**TASK OBJECTIVE:** Give back all of the data exactly.

**GIVEN INFORMATION:**
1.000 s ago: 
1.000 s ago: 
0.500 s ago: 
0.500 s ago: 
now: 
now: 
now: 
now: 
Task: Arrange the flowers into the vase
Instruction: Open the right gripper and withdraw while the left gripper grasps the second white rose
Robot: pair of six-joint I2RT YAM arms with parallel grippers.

**WRITTEN RESPONSE:**
1.000 s ago: 
1.000 s ago: 
0.500 s ago: 
0.500 s ago: 
now: 
now: 
now: 
now: 
Task: Arrange the flowers into the vase
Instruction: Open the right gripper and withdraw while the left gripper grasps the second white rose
Robot: pair of six-joint I2RT YAM arms with parallel grippers.

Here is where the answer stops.